This is interpreted as:
- Bruce Banner is an avenger and has 2 costumes
- Tony Stark is an avenger but has no costumes
- An undercover purple costume exists, but belongs to no avenger
We could read this in while ignoring blank IDs (default):
config = {
types: {
person: {
properties: {
id: 'ID #',
first: 'First Name',
last: 'Last Name'
}
},
costume: {
properties: {
id: 'Costume ID #',
name: 'Costume Name',
color: 'Costume Color'
}
}
},
groups: {
avengers: {
by: 'ID #',
type: :person,
groups: {
costumes: {
by: 'Costume ID #',
type: :costume
}
}
},
costumes: {
by: 'Costume ID #',
type: :costume
}
}
}
rows = [
{
'ID #' => 1,
'First Name' => 'Bruce',
'Last Name' => 'Banner',
'Costume ID #' => 3,
'Costume Name' => 'Basic Hulk',
'Costume Color' => 'Green'
},
{
'ID #' => 2,
'First Name' => 'Tony',
'Last Name' => 'Stark',
'Costume ID #' => '',
'Costume Name' => '',
'Costume Color' => ''
},
{
'Costume ID #' => 4,
'Costume Name' => 'Undercover',
'Costume Color' => 'Purple'
}
]
graph = ::Hashematics.graph(config: config, rows: rows)

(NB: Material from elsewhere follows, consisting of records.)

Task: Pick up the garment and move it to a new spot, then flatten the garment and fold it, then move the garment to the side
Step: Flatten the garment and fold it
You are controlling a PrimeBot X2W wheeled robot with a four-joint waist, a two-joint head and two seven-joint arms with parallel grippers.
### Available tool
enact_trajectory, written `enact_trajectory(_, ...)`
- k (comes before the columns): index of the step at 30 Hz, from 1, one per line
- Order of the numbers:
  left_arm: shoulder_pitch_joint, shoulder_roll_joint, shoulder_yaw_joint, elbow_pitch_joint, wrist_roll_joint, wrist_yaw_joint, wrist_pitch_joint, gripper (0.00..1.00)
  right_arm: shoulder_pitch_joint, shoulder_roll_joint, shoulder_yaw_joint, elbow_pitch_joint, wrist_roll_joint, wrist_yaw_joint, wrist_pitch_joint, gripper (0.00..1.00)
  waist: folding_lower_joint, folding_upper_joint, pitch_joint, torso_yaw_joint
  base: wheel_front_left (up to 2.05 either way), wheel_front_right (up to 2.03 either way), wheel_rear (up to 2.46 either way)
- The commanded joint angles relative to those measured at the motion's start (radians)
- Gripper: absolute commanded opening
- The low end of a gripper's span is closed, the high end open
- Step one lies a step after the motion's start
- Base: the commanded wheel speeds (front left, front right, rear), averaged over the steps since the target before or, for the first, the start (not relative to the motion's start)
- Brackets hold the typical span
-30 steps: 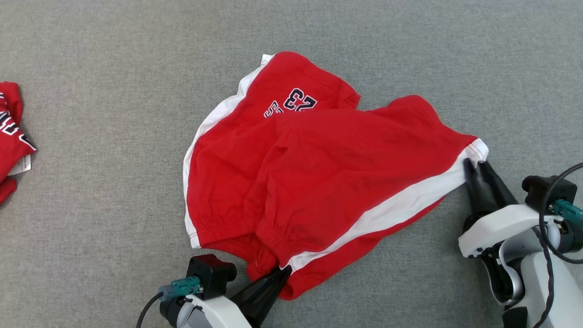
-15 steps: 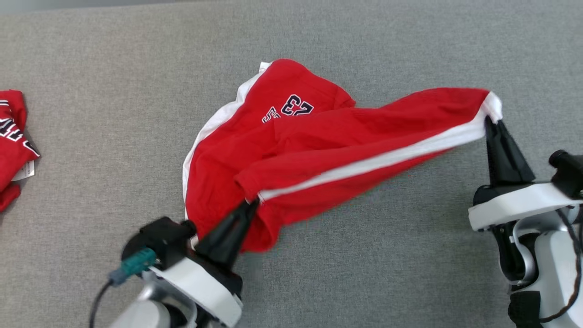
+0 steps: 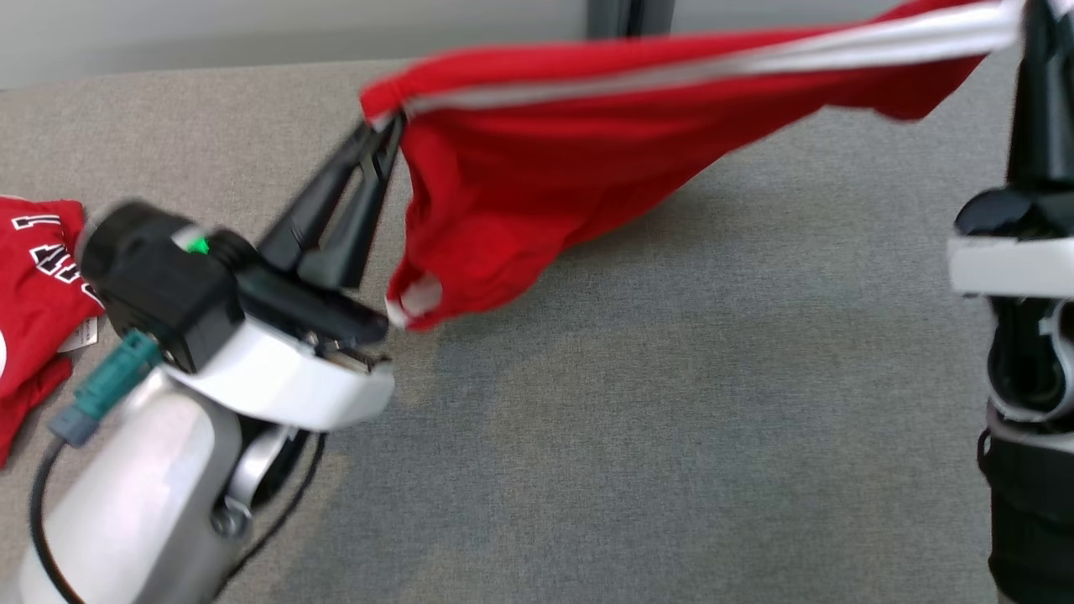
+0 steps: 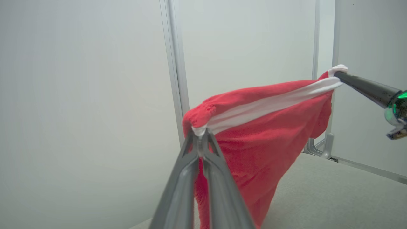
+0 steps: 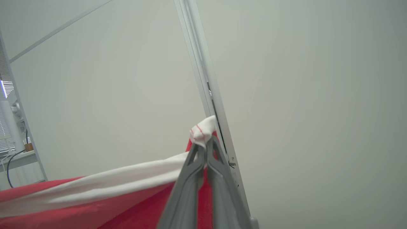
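We are holding the red white-striped fabric shorts (image 3: 545,168) taut between the clamped left claw (image 3: 384,134) and right claw (image 5: 203,144).

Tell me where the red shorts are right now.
In the head view the red shorts hang stretched across the top, pinched between the left gripper and the right gripper, above the grey table.

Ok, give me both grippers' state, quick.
Left gripper: closed, holding one end of the red garment.
Right gripper: closed, holding its other end.
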Motion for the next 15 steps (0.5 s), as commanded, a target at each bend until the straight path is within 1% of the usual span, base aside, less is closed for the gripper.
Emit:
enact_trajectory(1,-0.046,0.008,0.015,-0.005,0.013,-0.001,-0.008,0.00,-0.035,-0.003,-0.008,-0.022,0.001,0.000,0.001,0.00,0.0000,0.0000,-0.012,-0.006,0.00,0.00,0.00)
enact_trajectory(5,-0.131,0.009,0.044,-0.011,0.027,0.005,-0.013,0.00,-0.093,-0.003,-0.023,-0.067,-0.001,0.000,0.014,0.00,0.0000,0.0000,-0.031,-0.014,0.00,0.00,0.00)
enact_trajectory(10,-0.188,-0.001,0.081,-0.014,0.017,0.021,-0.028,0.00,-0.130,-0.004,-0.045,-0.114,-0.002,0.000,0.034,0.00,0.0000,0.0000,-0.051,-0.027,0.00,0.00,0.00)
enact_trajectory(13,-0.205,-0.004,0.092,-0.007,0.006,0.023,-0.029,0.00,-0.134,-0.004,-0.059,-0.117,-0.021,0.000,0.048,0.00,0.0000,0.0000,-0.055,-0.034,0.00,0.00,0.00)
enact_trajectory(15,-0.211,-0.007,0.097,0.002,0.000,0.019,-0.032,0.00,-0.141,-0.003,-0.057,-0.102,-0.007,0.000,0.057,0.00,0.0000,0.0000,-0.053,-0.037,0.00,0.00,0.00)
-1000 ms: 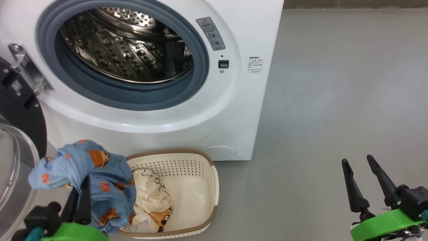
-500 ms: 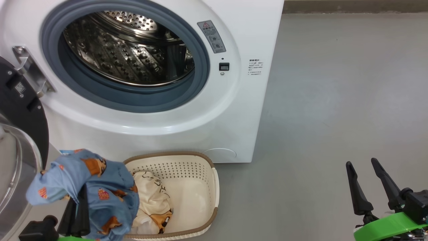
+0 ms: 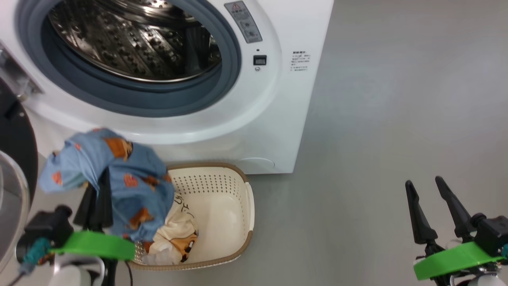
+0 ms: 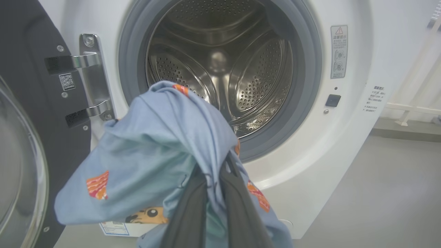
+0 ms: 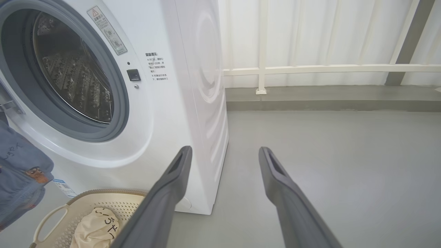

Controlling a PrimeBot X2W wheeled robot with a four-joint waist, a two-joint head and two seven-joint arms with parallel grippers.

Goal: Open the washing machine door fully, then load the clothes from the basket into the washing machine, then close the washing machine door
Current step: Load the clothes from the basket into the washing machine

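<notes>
The washing machine (image 3: pixel 254 119) stands with its steel drum (image 3: pixel 131 39) exposed. The washing machine door (image 3: pixel 16 147) is swung out at the left, black, with its glass bowl below. My left gripper (image 3: pixel 99 178) is shut on a light blue garment (image 3: pixel 131 178) of the clothes, held up above the basket's left end, below the drum mouth. In the left wrist view the blue garment (image 4: pixel 155 148) drapes over my left gripper (image 4: pixel 215 172), facing the drum (image 4: pixel 220 65). A cream garment (image 3: pixel 178 230) lies in the basket (image 3: pixel 206 165). My right gripper (image 3: pixel 424 183) is open and empty, over the floor at the right.
The door's metal hinge (image 4: pixel 91 75) sits left of the opening. Grey floor (image 3: pixel 377 119) stretches right of the machine. A white railing (image 5: pixel 310 69) and a low kerb run behind it. The basket (image 5: pixel 103 191) stands against the machine's foot.
The head camera has shifted. My left gripper has lifted the blue garment higher above the basket, toward the drum mouth. The right gripper has stayed open and still.
</notes>
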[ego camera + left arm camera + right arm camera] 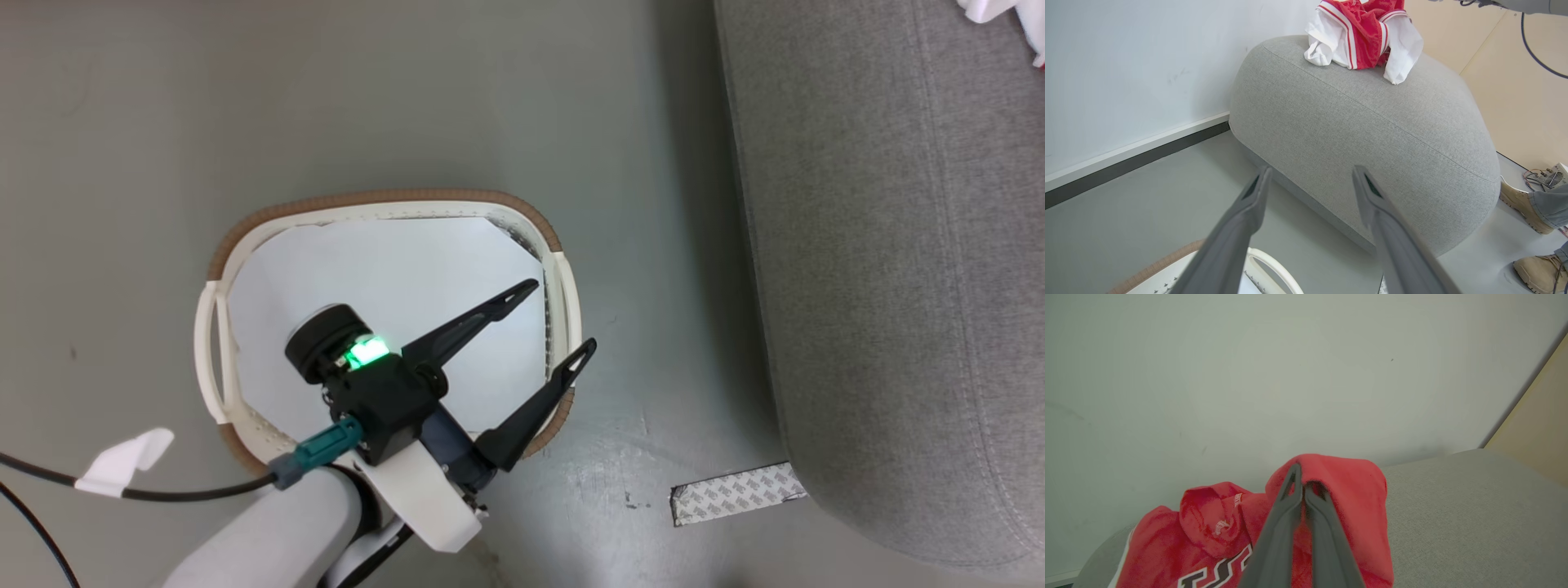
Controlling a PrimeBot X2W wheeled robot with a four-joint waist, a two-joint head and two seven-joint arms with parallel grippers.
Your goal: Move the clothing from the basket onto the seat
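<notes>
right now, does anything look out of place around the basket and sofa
A patterned strip, like tape, lies on the floor touching the sofa corner. The basket shows a white sheet inside; nothing looks spilled or damaged.

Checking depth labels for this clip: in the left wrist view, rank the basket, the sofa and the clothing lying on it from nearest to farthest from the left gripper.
From the left gripper:
1. Basket, rim right under the fingers, bottom edge.
2. Sofa, straight ahead, beyond the fingertips.
3. Clothing, heaped on the sofa's far end, top of view.
</notes>
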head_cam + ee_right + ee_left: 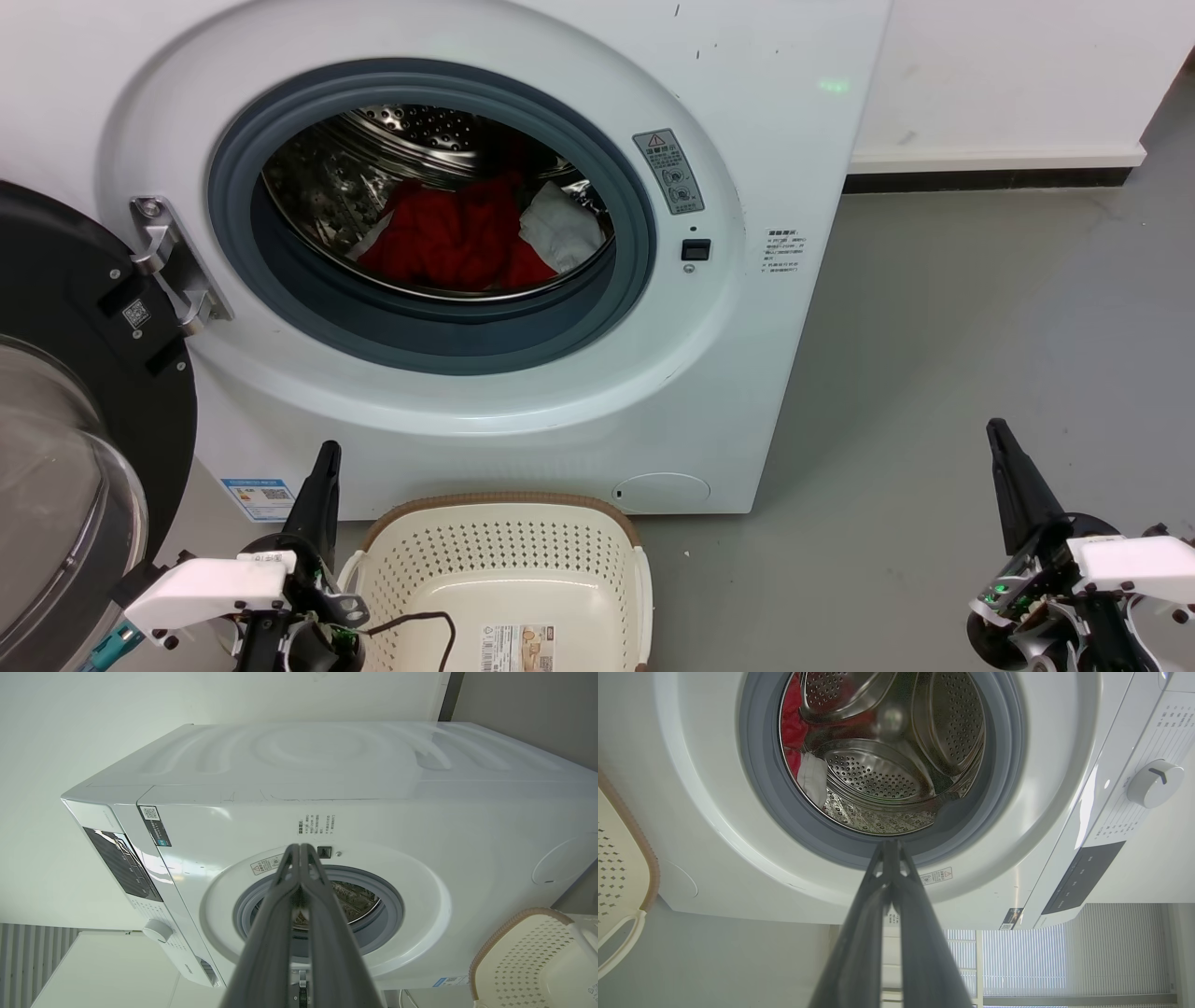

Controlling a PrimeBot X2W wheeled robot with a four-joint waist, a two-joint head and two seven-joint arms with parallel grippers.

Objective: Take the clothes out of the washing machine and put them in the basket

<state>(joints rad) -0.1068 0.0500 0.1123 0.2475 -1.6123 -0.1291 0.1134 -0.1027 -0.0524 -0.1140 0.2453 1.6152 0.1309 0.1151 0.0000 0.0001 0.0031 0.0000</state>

avengers = graph.data(:avengers)
costumes = graph.data(:costumes)
The avengers
variable should now look like:
[
{
id: 1,
first: 'Bruce',
last: 'Banner',
costumes: [
{ id: 3, name: 'Basic Hulk', color: 'Green' }
]
},
{
id: 2,
first: 'Tony',
last: 'Stark',
costumes: []
}
]
The costumes
variable should now look like:
[
{ id: 3, name: 'Basic Hulk', color: 'Green' },
{ id: 4, name: 'Undercover', color: 'Purple' }
]
If you wish to include blank objects, then pass in include_blank: true
option into the group configuration:
config = {
types: {
person: {
properties: {
id: 'ID #',
first: 'First Name',
last: 'Last Name'
}
},
costume: {
properties: {
id: 'Costume ID #',
name: 'Costume Name',
color: 'Costume Color'
}
}
},
groups: {
avengers: {
by: 'ID #',
include_blank: true,
type: :person,
groups: {
costumes: {
by: 'Costume ID #',
type: :costume
}
}
},
costumes: {
by: 'Costume ID #',
include_blank: true,
type: :costume
}
}
}
rows = [
{
'ID #' => 1,
'First Name' => 'Bruce',
'Last Name' => 'Banner',
'Costume ID #' => 3,
'Costume Name' => 'Basic Hulk',
'Costume Color' => 'Green'
},
{
'ID #' => 2,
'First Name' => 'Tony',
'Last Name' => 'Stark',
'Costume ID #' => '',
'Costume Name' => '',
'Costume Color' => ''
},
{
'Costume ID #' => 4,
'Costume Name' => 'Undercover',
'Costume Color' => 'Purple'
}
]
graph = ::Hashematics.graph(config: config, rows: rows)
avengers = graph.data(:avengers)
costumes = graph.data(:costumes)
The avengers
variable should now look like:
[
{
id: 1,
first: 'Bruce',
last: 'Banner',
costumes: [
{ id: 3, name: 'Basic Hulk', color: 'Green' }
]
},
{
id: 2,
first: 'Tony',
last: 'Stark',
costumes: []
},
{
id: nil,
first: nil,
last: nil,
costumes: [
{ id: 4, name: 'Undercover', color: 'Purple' }
]
}
]
The costumes
variable should now look like:
[
{ id: 3, name: 'Basic Hulk', color: 'Green' },
{ id: '', name: '', color: '' },
{ id: 4, name: 'Undercover', color: 'Purple' }
]
Advanced Options
Some other options available are:
- Custom Object Types:
object_class
attribute for a type defaults to Hash but can be set as a class constant or a proc/lambda. If it is a class constant, then a new instance will be initialized from the incoming Hash. If it is a function then it will be called with the incoming hash passed in and expecting an object as a return. - Compoound Unique Identifiers:
by
can either be a string, symbol, or array.
Contributing
Development Environment Configuration
Basic steps to take to get this repository compiling:
- Install Ruby (check hashematics.gemspec for versions supported)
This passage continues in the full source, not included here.